SDGsの重要性について

個人的な感覚としてここ2年くらいでSDGsという言葉をよく聞くようになったなと感じています。新聞とか本とかを読んでるとちょくちょくSDGs関連のことを目にします。

中にはCMで、我が社はSDGsに取り組んでいます、ということをアピールしている企業もあります。

 SDGsをまだ知らない人、あるいはSDGsは聞いたことあるけどよく分かってないという人も中にはいると思います。というわけで、今回はSDGsについて書いていきたいと思います。

SDGsとは

そもそもSDGsとはどういう意味かというとSustainable Development Goalsの略で、持続可能な開発目標という意味です。持続可能な開発ってなんだ?と思うかもしれませんが、これは「将来の世代がそのニーズを満たせる能力を損なうことなしに、現在のニーズを満たす開発」という風に定義されています。これはちょっと噛み砕いて説明します。

例えば、ある世代の人たちがウナギが大好きでニホンウナギを獲りすぎて絶滅させてしまったとします。すると例えばその50年後に生まれた人たちがニホンウナギが食べたいとなったとしても、もう手に入れることはできないわけです。

こういった状況では、早く生まれたほうが得で、後の世代になるほど貧乏くじが回ってくるということになります。将来世代が欲求を満たせないのでこれは持続可能でない開発です。

持続可能な開発では、将来の子供たちもニホンウナギが食べれるように、漁獲量を調節したりニホンウナギが生息する環境を守ったりします。こうして世代間の不公平が起きないように開発をします。

SDGsはそういった持続可能な開発に対する目標なのですが、それは誰の目標なのかというと、全ての国々の共通目標となっています。

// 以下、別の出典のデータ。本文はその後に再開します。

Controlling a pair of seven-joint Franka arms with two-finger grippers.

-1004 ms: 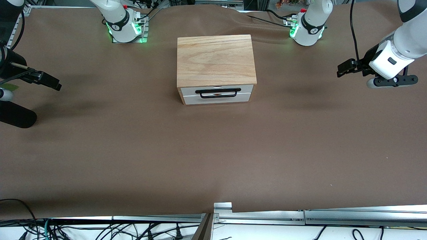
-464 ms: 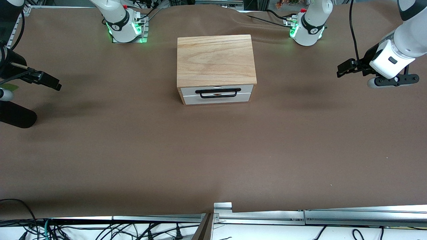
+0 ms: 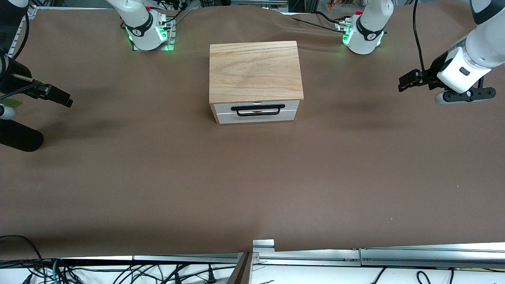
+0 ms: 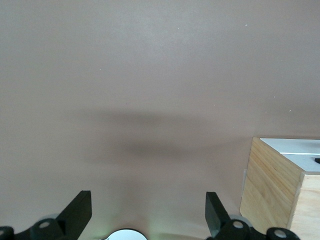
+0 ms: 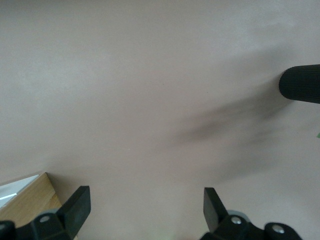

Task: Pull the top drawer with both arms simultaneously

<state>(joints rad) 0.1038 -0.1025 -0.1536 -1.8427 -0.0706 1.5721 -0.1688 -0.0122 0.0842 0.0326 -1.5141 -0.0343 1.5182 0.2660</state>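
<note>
Top drawer point(image 3: 256, 110) sits shut in the wooden box point(image 3: 255, 71) at the middle of the table point(image 3: 252, 177), its white front facing the front camera. Its black handle point(image 3: 258, 109) runs lengthwise across the front, from one arm's end of the table toward the other's, so the pull has to come straight toward the front camera.

Left gripper point(image 3: 408, 80) hangs over bare table toward the left arm's end; right gripper point(image 3: 59, 96) hangs over the right arm's end. Both are well apart from the box, with jaws spread wide.

To do this well, I judge each gripper should take one end of the handle, close evenly, and pull together so the drawer doesn't skew.
</note>
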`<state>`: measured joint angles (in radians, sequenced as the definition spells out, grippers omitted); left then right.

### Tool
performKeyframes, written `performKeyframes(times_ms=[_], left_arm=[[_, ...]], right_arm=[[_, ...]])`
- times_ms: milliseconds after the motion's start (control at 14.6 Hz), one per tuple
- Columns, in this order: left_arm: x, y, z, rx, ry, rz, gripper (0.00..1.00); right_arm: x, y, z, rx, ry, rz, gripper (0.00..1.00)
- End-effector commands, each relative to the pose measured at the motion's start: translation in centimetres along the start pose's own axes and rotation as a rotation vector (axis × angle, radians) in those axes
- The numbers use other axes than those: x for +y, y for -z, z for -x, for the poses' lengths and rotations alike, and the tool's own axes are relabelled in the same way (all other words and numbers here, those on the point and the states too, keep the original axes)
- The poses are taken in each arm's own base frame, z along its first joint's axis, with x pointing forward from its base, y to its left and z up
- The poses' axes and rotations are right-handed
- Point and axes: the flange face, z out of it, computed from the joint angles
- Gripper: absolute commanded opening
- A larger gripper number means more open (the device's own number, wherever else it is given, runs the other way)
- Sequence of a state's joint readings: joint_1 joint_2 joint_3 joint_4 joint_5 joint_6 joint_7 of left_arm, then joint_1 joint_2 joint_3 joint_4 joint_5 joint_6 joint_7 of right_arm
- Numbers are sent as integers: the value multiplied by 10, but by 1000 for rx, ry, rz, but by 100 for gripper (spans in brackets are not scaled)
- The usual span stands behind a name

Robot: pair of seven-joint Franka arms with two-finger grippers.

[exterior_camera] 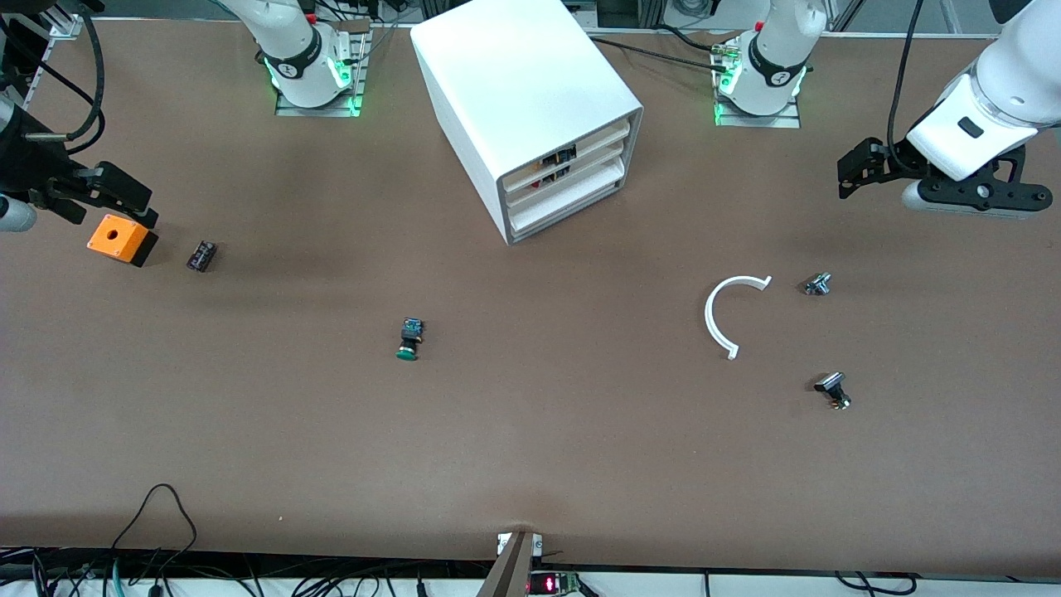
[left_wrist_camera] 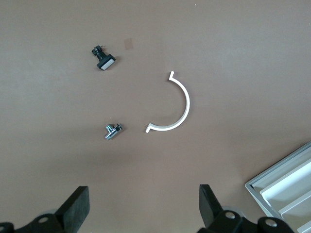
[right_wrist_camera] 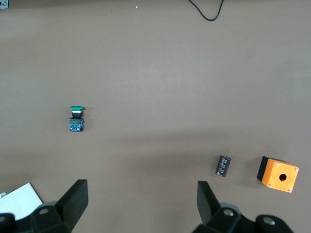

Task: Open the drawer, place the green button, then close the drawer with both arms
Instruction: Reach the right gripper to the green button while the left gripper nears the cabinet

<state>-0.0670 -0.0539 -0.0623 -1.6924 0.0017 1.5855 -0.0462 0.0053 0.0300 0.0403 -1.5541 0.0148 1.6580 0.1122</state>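
Observation:
The white cabinet [exterior_camera: 530, 108] stands mid-table near the robot bases, with all three drawers shut. The drawer [exterior_camera: 564, 211] is its bottommost one. A corner of the cabinet shows in the left wrist view [left_wrist_camera: 286, 187] and the right wrist view [right_wrist_camera: 22, 199]. The green-capped button [exterior_camera: 409, 340] lies on its side on the table, nearer the front camera than the cabinet; it also shows in the right wrist view [right_wrist_camera: 76, 119]. My left gripper [exterior_camera: 854, 170] [left_wrist_camera: 145, 208] hangs open and empty over the left arm's end of the table. My right gripper [exterior_camera: 108, 199] [right_wrist_camera: 143, 206] hangs open and empty over the right arm's end, above the orange box.
An orange box with a round hole [exterior_camera: 122, 239] [right_wrist_camera: 278, 174] and a small black part [exterior_camera: 201, 255] lie at the right arm's end. A white half ring [exterior_camera: 725, 311] [left_wrist_camera: 175, 107] and two silver-and-black buttons [exterior_camera: 818, 284] [exterior_camera: 832, 390] lie toward the left arm's end.

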Motion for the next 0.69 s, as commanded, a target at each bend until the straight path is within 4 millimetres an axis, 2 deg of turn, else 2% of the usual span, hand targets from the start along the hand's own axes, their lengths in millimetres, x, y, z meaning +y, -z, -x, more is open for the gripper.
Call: performKeyframes(times_ms=[0, 412, 549, 618], left_arm=[[1, 6, -2, -4, -15, -23, 99], [1, 7, -1, -4, -15, -21, 99], [0, 7, -1, -6, -13, -23, 99], [0, 7, -1, -4, -13, -23, 99]], right_arm=[[-5, 7, -1, -8, -4, -25, 99], [-2, 4, -1, -18, 18, -21, 99], [-4, -15, 5, -89, 95, -19, 99], [-13, -32, 2, -127, 153, -10, 99]])
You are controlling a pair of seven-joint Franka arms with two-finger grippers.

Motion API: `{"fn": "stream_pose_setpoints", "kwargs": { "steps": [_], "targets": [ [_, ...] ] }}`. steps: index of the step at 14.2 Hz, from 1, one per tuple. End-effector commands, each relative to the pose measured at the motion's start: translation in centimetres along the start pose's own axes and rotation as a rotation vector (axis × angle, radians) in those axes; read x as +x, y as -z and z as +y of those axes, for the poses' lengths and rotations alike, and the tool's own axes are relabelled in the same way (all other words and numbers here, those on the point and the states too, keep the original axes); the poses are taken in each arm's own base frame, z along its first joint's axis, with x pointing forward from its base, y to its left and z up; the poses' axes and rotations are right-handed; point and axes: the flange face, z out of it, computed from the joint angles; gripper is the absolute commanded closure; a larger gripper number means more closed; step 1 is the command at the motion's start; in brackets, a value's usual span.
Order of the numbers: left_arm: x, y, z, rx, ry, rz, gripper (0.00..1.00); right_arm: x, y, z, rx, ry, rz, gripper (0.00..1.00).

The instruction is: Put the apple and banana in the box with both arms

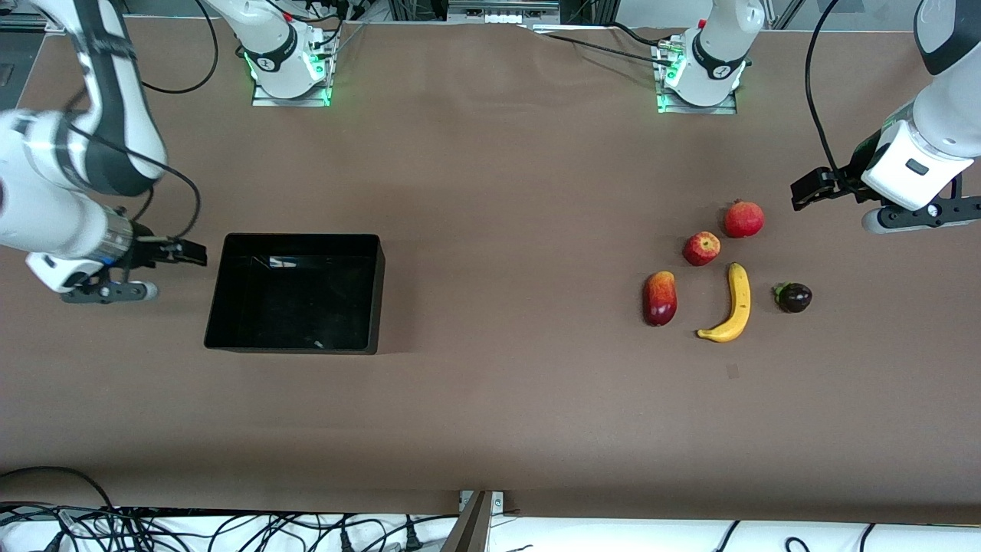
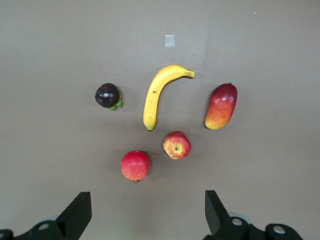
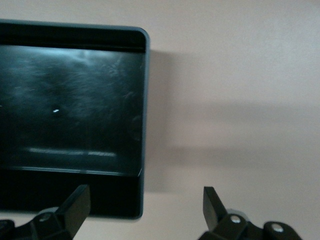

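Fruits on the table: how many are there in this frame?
5, clustered toward the left arm's end: pomegranate-like red fruit farthest from the camera, apple beside it, banana between mango and a dark purple fruit. None in the box.

Both arms are glossy white jointed shells with dark grey bands at the joints, and loose black cables loop along them. Each base near the bench's edge glows green. The left gripper (image 1: 801,195) and the right gripper (image 1: 195,253) are black, with wedge-shaped jaws and silver screws set in their black mounts.
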Motion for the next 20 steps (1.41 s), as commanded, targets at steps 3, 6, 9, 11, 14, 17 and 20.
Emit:
{"fn": "stream_pose_setpoints", "kwargs": {
  "steps": [3, 6, 9, 11, 14, 17, 20],
  "targets": [
    [-0.4, 0.8, 0.0, 0.023, -0.001, 0.003, 0.0, -0.6, -6.1, 0.2, 0.003, -0.03, 0.039, 0.03],
    [-0.4, 0.8, -0.1, 0.024, 0.001, 0.001, 0.0, -0.4, -8.2, 0.1, 0.002, -0.041, 0.024, 0.13],
    [-0.4, 0.8, -0.1, 0.025, 0.001, 0.001, 0.0, -0.6, -9.6, 0.1, 0.014, -0.053, 0.007, 0.23],
    [-0.4, 0.8, -0.2, 0.025, 0.002, 0.001, 0.0, -0.7, -10.1, 0.1, 0.016, -0.054, -0.002, 0.4],
    [-0.4, 0.8, -0.3, 0.025, 0.004, 0.003, 0.0, -0.7, -10.5, -0.1, 0.019, -0.052, -0.01, 0.92],
    [-0.3, 0.7, -0.3, 0.025, 0.005, 0.003, 0.0, -0.3, -10.4, -0.6, 0.026, -0.046, -0.003, 1.0],
    [-0.2, 0.6, -0.3, 0.025, 0.005, 0.001, 0.0, 1.3, -7.3, -3.5, 0.038, 0.019, 0.045, 1.0]
  ]
}}
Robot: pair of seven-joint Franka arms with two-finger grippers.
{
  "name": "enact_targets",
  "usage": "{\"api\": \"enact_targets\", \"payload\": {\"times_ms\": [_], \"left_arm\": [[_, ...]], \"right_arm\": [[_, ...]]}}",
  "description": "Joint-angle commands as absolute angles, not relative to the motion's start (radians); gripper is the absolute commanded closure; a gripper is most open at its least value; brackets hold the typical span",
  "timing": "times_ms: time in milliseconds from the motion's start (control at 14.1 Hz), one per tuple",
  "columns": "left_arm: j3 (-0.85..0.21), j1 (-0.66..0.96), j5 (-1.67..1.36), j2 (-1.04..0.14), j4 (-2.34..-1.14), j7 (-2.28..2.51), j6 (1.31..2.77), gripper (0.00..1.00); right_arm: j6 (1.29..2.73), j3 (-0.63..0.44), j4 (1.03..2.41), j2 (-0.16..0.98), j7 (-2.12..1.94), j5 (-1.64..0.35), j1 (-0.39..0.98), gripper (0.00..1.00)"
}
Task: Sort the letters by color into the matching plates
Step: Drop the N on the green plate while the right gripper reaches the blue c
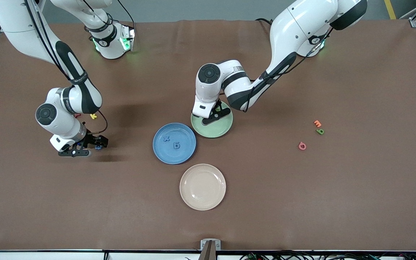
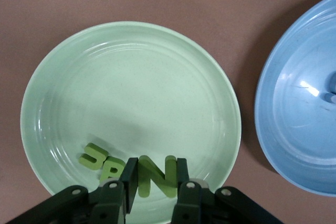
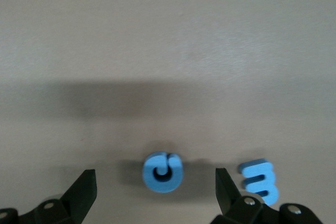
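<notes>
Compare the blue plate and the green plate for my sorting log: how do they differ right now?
The blue plate holds two blue letters; the green plate holds three green ones. The left claw is over the green plate, gripping the green N; no claw is over the blue plate. Both are round, shallow, similar size.

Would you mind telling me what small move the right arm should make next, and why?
Probably lower the right gripper straight down and close: its fingers stand open either side of the round blue foam letter lying on the brown table. Meanwhile the left gripper holds a green foam N over the pale green plate.
</notes>
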State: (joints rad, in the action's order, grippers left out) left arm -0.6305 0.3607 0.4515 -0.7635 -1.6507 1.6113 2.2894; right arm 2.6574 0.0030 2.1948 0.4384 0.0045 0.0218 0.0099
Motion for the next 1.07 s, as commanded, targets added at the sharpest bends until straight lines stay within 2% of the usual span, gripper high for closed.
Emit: {"api": "enact_targets", "payload": {"times_ms": [0, 71, 142, 213, 569, 995], "left_arm": [[-0.611, 0.382, 0.439, -0.773, -1.62, 1.615, 2.295, 0.44], [-0.609, 0.382, 0.439, -0.773, -1.62, 1.615, 2.296, 0.26], [-0.611, 0.382, 0.439, -0.772, -1.62, 1.615, 2.295, 0.03], [-0.611, 0.382, 0.439, -0.77, -1.62, 1.615, 2.295, 0.01], [-0.611, 0.351, 0.439, -0.753, -1.631, 1.612, 2.289, 0.0], [-0.618, 0.243, 0.442, -0.628, -1.721, 1.482, 2.212, 0.01]], "right_arm": [[2.672, 0.005, 2.223, 0.42, 0.015, 0.034, 0.025, 0.0], [2.69, 0.005, 2.221, 0.429, 0.015, 0.035, 0.025, 0.0], [2.709, 0.003, 2.22, 0.446, 0.015, 0.035, 0.025, 0.0], [2.715, 0.003, 2.215, 0.459, 0.014, 0.035, 0.022, 0.0], [2.721, 0.003, 2.214, 0.471, 0.015, 0.035, 0.02, 0.0], [2.715, 0.002, 2.214, 0.469, 0.005, 0.035, 0.009, 0.03]]}}
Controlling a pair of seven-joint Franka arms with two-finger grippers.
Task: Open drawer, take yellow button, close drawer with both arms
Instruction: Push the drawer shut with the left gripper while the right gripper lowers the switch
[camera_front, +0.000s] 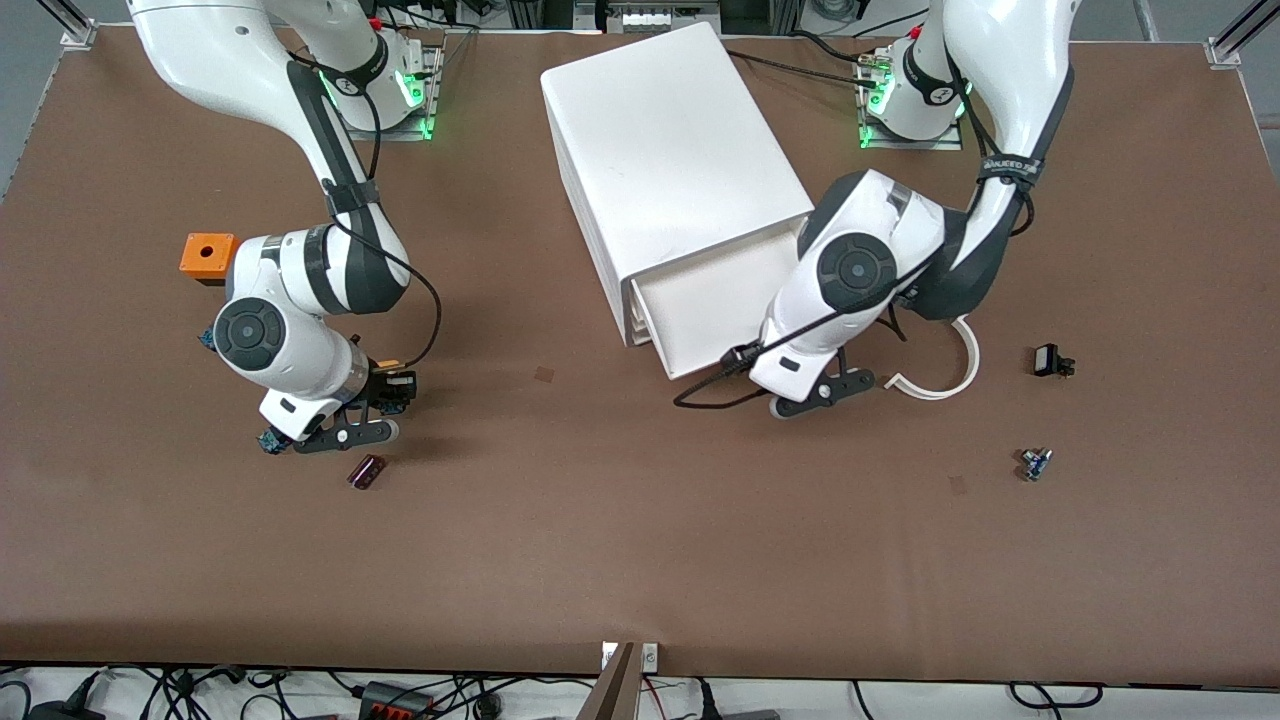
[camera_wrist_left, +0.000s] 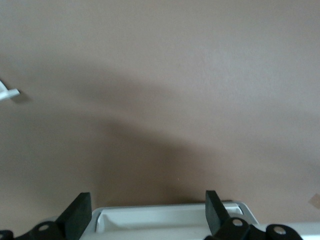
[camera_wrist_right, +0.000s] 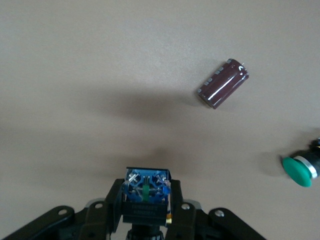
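Note:
The white cabinet (camera_front: 660, 140) stands mid-table, and its uppermost drawer (camera_front: 700, 300) is pulled partway out toward the front camera. My left gripper (camera_front: 795, 395) is open and empty at the drawer's front corner. In the left wrist view its fingers (camera_wrist_left: 80, 212) stand wide apart with the drawer's rim (camera_wrist_left: 170, 216) between them. My right gripper (camera_front: 393, 390) is shut on the button (camera_wrist_right: 146, 192), whose dark blue body shows. A bit of the yellow-orange cap (camera_front: 389, 363) shows in the front view. It hangs low over the table at the right arm's end.
A maroon capacitor (camera_front: 366, 471) lies just nearer the front camera than the right gripper. A green-capped button (camera_wrist_right: 300, 170) lies beside it. An orange block (camera_front: 207, 255) sits by the right arm. A white curved strip (camera_front: 950, 375) and two small parts (camera_front: 1050, 360) (camera_front: 1035, 463) lie at the left arm's end.

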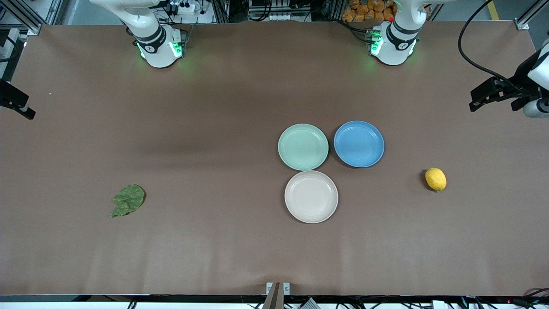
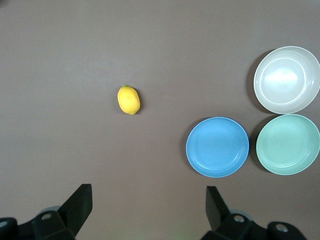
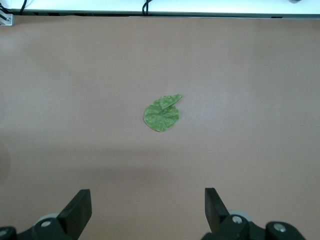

2015年9月に国連持続可能な開発サミットというのがNYで開かれて、そこで全会一致で採択したアジェンダ(会議の成果文書)がTransforming our world: the 2030 Agenda for Sustainable Developmentというものですが、そこに書かれている目標の部分がSDGsと呼ばれているものです。

なのでこれは国連に加盟している全193カ国が目指す目標ということです。さらに言うと、国がというより民間企業もNGOも含めあらゆる人がこれに取り組むことが望まれています。採択されたアジェンダをざっと見てもらうとわかるのですが、全員でやるぞという意思をすごく感じます。

それでSDGsはGoalsとなっていることから分かるように複数の目標が含まれています。SDGsは17の目標と、そこからさらに細かく設定した169個のターゲットから成りたっています。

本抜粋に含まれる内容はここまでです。